◆ **Task objective**:
Work through the material below and count the lines holding the word "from"; give that count and nothing more.

(Dataset extract Opens)

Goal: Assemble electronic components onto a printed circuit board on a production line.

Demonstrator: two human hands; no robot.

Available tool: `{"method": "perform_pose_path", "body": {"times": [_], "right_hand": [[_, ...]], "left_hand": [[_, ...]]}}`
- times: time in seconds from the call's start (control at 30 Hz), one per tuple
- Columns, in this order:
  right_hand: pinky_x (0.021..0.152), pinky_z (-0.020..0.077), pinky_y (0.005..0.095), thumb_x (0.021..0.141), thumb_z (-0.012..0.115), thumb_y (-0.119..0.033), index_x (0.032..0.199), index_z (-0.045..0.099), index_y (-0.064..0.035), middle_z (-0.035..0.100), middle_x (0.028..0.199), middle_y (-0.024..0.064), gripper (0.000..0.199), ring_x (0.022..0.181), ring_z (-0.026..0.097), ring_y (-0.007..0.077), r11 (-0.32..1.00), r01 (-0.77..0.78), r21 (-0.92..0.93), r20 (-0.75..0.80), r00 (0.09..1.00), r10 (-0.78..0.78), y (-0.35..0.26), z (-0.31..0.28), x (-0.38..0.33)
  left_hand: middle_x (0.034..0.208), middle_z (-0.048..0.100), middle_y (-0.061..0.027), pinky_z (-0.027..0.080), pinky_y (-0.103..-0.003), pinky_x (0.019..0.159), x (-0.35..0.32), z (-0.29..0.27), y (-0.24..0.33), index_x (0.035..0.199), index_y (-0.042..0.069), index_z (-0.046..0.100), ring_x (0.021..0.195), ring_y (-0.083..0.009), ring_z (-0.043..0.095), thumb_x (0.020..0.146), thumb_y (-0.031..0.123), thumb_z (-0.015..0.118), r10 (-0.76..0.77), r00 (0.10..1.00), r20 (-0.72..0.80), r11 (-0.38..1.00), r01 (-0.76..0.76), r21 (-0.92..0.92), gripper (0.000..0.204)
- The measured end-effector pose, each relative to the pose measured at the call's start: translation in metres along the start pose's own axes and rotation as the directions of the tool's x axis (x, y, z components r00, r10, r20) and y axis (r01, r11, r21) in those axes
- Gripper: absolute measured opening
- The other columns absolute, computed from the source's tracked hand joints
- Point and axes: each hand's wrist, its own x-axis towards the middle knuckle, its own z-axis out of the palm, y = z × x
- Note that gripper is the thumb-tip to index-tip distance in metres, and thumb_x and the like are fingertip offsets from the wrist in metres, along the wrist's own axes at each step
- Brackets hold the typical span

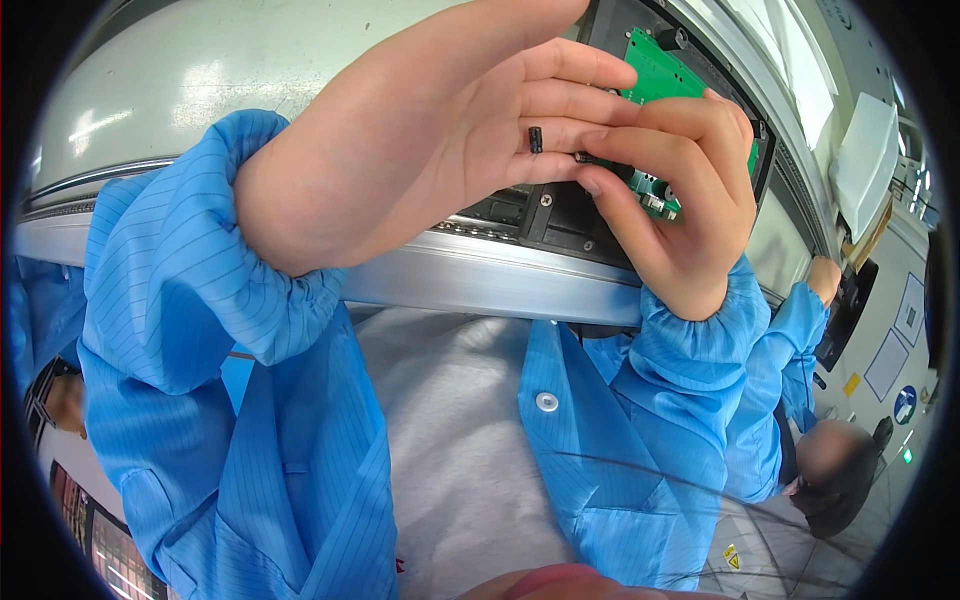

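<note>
My left hand (430, 130) is raised with its palm toward me and its fingers laid together. A small black cylindrical component (535, 139) rests on those fingers. My right hand (690, 200) touches the left fingertips and pinches a second small black part (583, 157) between thumb and forefinger. Just behind both hands a green circuit board (655, 75) sits in a black carrier frame (560, 215), partly hidden by my fingers. Both forearms wear blue striped sleeves with elastic cuffs.
A silver metal rail (480, 275) runs across below the carrier, with a pale grey curved surface (150, 90) beyond. At the right a co-worker in a blue sleeve (790, 350) rests a hand (825, 275) on the same line. White equipment (865, 150) stands at the far right.
</note>
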Motion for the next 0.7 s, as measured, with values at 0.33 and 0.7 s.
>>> {"method": "perform_pose_path", "body": {"times": [0.33,0.7], "right_hand": [[0.079,0.0377,0.0294,0.067,0.071,-0.006,0.085,0.061,-0.0035,0.057,0.086,0.004,0.02,0.076,0.048,0.0172,0.993,-0.088,0.077,-0.123,0.988,0.097,-0.001,0.004,-0.003],[0.065,0.0334,0.0203,0.076,0.062,-0.005,0.086,0.058,-0.0016,0.052,0.077,0.0004,0.011,0.068,0.04,0.0097,0.707,-0.52,0.479,0.133,0.839,0.527,-0.012,0.006,0.003]], "left_hand": [[0.143,0.023,-0.0308,0.022,-0.039,0.112,0.009,-0.032,-0.006,0.141,-0.009,0.014,0.135,-0.0333,0.028,0.096,0.047,0.017,0.227,0.896,0.382,0.876,-0.017,-0.481,0.071],[0.142,0.026,-0.0304,0.024,-0.042,0.111,0.002,-0.006,-0.003,0.138,-0.007,0.024,0.134,-0.0349,0.029,0.096,0.047,0.02,0.306,0.943,0.129,0.91,-0.25,-0.332,0.069]]}}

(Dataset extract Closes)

◆ **Result of this task**:
3